„south one“: Das südlichste Wohn-Hochhaus
Geschrieben am 22.08.2016

Kilometerweiter Ausblick über Stadt und Land war über Jahrzehnte hinweg entweder ein Privileg der Chefetage – oder ein Merkmal ungeliebter Trabantenstädte in wenig gefragten Randlagen. Doch seit einigen Jahren wird Hochhauswohnen auch hierzulande wieder als eine echte Alternative zur perspektivlosen Versiegelung urbaner Neubaugebiete diskutiert und nachgefragt. Mit der Revitalisierung der ehemaligen Siemens-Konzernzentrale in München-Obersendling ist daher gleich in mehrfacher Hinsicht ein wegweisendes Projekt auf den Weg gebracht: aus nüchternen Büros werden rund 270 attraktive Wohnungen im südlichsten Wohn-Hochhaus Deutschlands, dem “south one“.

 

Mittelpunkt des neu entwickelten Quartiers ist das Wohn-Hochhaus „south one“

Während einer Pressekonferenz im 16. Obergeschoss erläuterten die Projektentwickler der ISARIA Wohnbau AG und die Planer vom Büro Meili, Peter Architekten die Details der Umnutzung des seit Jahren leerstehenden Büroturms im Münchner Süden. Während östlich des Hochhauses seit 2010 die Südseite entwickelt und fertig gestellt wurde, braucht es für das neue Quartier westlich der Baierbrunnerstraße zurzeit noch etwas Vorstellungskraft: Im Anschluss an das Hochhaus realisiert die Patrizia AG ab 2018 weitere rund 1.000 Wohnungen und ein ergänzendes Nahversorgungsangebot.

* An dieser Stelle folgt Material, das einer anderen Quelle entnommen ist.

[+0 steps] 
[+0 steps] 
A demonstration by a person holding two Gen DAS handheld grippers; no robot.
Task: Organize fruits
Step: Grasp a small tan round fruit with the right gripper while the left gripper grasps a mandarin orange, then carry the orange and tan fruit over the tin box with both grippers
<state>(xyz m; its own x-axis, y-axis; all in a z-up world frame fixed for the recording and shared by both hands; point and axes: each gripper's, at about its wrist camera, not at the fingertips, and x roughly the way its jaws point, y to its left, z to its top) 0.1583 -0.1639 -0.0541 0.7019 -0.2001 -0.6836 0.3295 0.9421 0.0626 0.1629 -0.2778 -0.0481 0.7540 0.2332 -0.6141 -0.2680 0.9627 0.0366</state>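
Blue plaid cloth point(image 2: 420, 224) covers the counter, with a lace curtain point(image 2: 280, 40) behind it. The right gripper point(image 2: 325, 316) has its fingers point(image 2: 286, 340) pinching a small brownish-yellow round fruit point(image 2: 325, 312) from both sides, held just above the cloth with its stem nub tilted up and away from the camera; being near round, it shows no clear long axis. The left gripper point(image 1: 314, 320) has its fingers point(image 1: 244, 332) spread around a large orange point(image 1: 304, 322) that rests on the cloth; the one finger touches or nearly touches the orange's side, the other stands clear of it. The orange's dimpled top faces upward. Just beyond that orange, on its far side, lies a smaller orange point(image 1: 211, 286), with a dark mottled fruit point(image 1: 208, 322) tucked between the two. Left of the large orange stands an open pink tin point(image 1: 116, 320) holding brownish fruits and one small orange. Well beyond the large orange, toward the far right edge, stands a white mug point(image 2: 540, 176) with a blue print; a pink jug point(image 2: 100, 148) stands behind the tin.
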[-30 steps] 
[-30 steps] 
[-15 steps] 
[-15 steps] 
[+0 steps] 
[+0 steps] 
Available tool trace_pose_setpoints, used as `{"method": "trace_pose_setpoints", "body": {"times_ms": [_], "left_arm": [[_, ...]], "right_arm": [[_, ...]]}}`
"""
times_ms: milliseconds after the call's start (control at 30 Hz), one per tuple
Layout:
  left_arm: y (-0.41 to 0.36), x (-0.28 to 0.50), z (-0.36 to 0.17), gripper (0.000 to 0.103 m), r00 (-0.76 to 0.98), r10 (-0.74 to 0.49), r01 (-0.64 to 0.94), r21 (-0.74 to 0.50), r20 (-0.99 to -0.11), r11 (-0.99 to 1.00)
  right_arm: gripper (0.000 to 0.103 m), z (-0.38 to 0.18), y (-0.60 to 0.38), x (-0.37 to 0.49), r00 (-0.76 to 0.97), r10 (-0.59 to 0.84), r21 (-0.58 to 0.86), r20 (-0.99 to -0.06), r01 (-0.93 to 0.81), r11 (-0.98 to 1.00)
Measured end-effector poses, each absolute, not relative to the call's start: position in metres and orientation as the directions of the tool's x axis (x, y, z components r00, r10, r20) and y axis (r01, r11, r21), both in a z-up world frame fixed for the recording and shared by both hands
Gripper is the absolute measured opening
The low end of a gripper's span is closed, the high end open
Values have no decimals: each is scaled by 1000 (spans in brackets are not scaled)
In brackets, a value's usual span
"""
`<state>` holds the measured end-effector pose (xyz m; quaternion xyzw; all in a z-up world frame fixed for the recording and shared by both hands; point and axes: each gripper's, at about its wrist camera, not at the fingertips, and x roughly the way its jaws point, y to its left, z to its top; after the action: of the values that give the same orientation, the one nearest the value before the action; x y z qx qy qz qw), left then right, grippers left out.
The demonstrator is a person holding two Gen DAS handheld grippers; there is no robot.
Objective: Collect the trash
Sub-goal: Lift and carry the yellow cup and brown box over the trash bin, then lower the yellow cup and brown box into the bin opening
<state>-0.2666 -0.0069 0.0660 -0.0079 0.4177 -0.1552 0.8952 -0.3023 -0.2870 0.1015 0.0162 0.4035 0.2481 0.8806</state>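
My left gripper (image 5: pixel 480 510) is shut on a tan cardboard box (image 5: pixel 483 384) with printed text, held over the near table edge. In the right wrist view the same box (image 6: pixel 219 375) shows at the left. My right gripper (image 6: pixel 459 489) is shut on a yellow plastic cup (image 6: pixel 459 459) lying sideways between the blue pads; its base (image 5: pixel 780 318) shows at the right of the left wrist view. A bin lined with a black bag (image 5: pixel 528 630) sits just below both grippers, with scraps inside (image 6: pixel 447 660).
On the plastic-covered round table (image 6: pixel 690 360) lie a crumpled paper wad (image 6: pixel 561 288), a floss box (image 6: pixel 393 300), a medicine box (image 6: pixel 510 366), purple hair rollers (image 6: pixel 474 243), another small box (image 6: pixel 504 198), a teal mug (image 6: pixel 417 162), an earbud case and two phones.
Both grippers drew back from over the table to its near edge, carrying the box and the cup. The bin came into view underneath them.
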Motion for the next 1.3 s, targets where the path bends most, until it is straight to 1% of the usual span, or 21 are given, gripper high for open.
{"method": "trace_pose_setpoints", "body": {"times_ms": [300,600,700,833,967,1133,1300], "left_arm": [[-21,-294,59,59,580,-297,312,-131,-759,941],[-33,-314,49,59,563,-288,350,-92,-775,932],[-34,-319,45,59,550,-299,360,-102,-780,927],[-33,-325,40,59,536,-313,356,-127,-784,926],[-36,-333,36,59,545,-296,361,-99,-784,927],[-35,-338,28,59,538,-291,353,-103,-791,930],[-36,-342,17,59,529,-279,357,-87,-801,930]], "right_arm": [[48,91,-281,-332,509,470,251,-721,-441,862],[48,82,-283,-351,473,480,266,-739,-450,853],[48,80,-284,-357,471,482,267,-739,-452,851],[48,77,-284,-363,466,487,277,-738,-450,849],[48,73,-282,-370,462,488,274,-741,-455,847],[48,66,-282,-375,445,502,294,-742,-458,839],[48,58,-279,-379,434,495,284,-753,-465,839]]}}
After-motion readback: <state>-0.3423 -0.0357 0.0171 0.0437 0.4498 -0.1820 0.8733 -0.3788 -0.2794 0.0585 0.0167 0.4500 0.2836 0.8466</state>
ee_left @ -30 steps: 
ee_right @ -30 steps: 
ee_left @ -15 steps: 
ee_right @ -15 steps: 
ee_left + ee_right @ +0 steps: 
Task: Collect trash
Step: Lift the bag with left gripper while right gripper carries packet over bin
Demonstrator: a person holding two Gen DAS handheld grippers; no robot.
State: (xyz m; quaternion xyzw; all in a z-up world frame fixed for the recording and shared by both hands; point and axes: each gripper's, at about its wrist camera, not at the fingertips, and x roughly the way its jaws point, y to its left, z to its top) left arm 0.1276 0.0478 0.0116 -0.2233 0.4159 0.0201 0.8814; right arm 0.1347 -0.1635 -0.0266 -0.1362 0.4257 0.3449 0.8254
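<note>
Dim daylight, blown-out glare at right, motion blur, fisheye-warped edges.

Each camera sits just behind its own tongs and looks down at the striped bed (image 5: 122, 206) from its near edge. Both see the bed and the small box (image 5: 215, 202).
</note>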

Buchstäblicher Leuchtturm des gesamten Viertels jedoch wird das neue alte Hochhaus, das alle übrigen Hochpunkte des Quartiers um rund 35 Meter überragt.

 

Das Hochhaus stellte Bauherren und Planer vor eine große Herausforderung

Höhe allerdings ist nicht das einzige Alleinstellungsmerkmal des Projekts: Das 1962 nach Plänen des Münchner Architekten Hans Maurer errichtete Gebäude stellt Bauherren und Planer vor echte Herausforderungen. Die grundsätzliche Eignung zum Wohnen wurde lange diskutiert - gleichzeitig gab es Bedenken, es entstünden lediglich unerschwingliche Luxuswohnungen und das historische Erscheinungsbild würde durch die neue Nutzung aufgegeben. Der aus dem Wettbewerb im Mai 2015 hervorgegangene und nun weiterentwickelte und im Detail erläuterte Entwurf des Büros Meili Peter Architekten, München, räumt solche Zweifel aus: Die neue Fassade nimmt den Rhythmus der alten auf und wahrt so ein wesentliches Gestaltungsmerkmal. Anstelle eines Luxusturms verwirklichen die Bauherren ein Konzept der vertikalen Vielfalt, die ISARIA-Vorstand Michael Haupt so erläutert: „Ein Hochhaus ist einfach ein hoch urbanes Produkt. Und Urbanität ist immer auch Vielfalt und Begegnung. Erst daraus entsteht jene Vitalität, die Menschen in der Stadt so attraktiv finden. Durch die Vereinigung unterschiedlicher Nutzungs- und Wohnformen wird der Turm für viele Menschen im Viertel erlebbar. Ganz anders als früher – und auch alles andere als ein Luxusturm.“

 

Zweigeschossige Loggien machen die Nord-Wohnungen zu etwas ganz Besonderem

Besonderes Augenmerk haben die Architekten auf die Planung der Nord-Wohnungen gelegt und neben durchgesteckten und Über- Eck-Wohnungen eine weitere Grundrissvariante entwickelt: Die „Duplexwohnungen“ zeichnen sich durch eine zweigeschossige Loggia aus, die von jeder der beiden Wohnebenen aus zugänglich ist. Auch jetzt schon stellt man als Besucher des Turms schnell fest, dass der Blick nach Norden, auf die sich immer wieder verändernde Stadt, mindestens das gleiche Begeisterungspotenzial hat, wie der auf die Berge. Ob Nord- oder Südseite – dank entsprechender Abstandsflächen werden die künftigen Bewohner schon ab dem 6. Obergeschoss phantastische Ausblicke genießen. Der Vertriebsstart ist für Mitte 2017 geplant.